Trump to face massive protest, his diaper-clad likeness in upcoming UK visit

Impact

As Donald Trump heads to the United Kingdom for the first time as president next week, an enormous, diaper-clad likeness of him will fly in London for millions to see.

Sadiq Khan, the London mayor who has had a war of words with Trump in the past, has given his stamp of approval to protesters who plan to float a “Trump baby” balloon that depicts the United States president as a giant, screaming orange toddler near Britain’s Parliament.

“[Khan’s] city operations team have met with the organizers and have given them permission to use Parliament Square Garden as a grounding point for the blimp,” a representative for the mayor said in a statement, according to the New York Times.

The 19-foot tall Trump float will be just one part of the protests that are expected to greet the president when he arrives in the United Kingdom for a visit on Thursday. Trump is expected to avoid as much as possible, according to reports.

“It’s on everyone who knows the difference between right and wrong to resist this grotesque excuse for a president when he comes here,” Leo Murray, one of the organizers behind the “Trump baby” balloon, wrote in a Metro op-ed Thursday. “He needs to be run out of town, figuratively at least.”

Trump will make his first official state visit to the U.K. — a three-day jaunt in which he’ll meet with Prime Minister Theresa May and Queen Elizabeth II. He had initially been slated to visit the country in late 2017, but postponed the trip over concerns about “large-scale protests.”

Delaying the visit doesn’t seem to have helped him avoid major demonstrations, though. Tens of thousands of protesters are expected to pour into London to demonstrate against the American president — which has been decried by Trump’s British supporters, such as Brexit campaigner Nigel Farage, who tweeted Thursday that the “Trump baby” balloon is “the biggest insult to a sitting U.S. president ever.”

In response to the “Trump baby,” a counterprotest of sorts has appeared to form, with a group raising money for a separate balloon depicting Khan as a baby as well.

The first Muslim mayor of London, Khan has been critical of Trump’s anti-Muslim rhetoric and publicly supported Hillary Clinton in 2016. In response, Trump has accused him of being unintelligent and bashed him on Twitter in the aftermath of a terrorist attack in London, falsely accusing the mayor of downplaying the attack in the city.
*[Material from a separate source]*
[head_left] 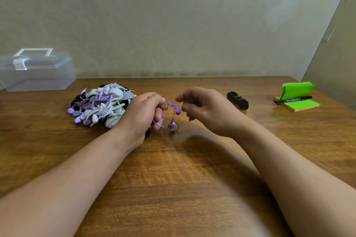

“He has more important things to do than respond to Donald Trump’s ill-informed tweet that deliberately takes out of context his remarks urging Londoners not to be alarmed when they saw more police — including armed officers — on the streets,” a spokesperson for Khan replied.

Khan at the time also called on May to cancel Trump’s planned state visit.

“I don’t think we should roll out the red carpet to the president of the USA in the circumstances where his policies go against everything we stand for,” Khan said. “When you have a special relationship it is no different from when you have got a close mate. You stand with them in times of adversity but you call them out when they are wrong. There are many things about which Donald Trump is wrong.”

The demonstrators will fly the massive “Trump baby” balloon on the Friday of Trump’s visit from 9:30 a.m. to 11:30 a.m. local time, during an anti-Trump protest in central London. As of Friday afternoon, a crowdfunding page to help organizers “make our six meter high orange, inflatable baby with a malevolent face and tiny hands fly over central London during Trump’s U.K. visit” had raised more than 23,000 pounds.

“To really get through to Trump, you have to get down on his level and talk to him in a language he understands: personal insults,” Murray wrote in his op-ed. “That’s why my friends and I have made a six-meter-high, orange, inflatable baby with tiny hands and a malevolent, constipated expression on his face, which we intend to fly over Parliament during the president’s visit on July 13th.”

“Ridiculing tyrants and despots is a proud British tradition, so we can think of this as the whistling ‘Hitler has only got one ball’ of our times,” Murray continued. “If this generation is going to have to fight fascism again, we may as well have a bit of a laugh while we are doing it.”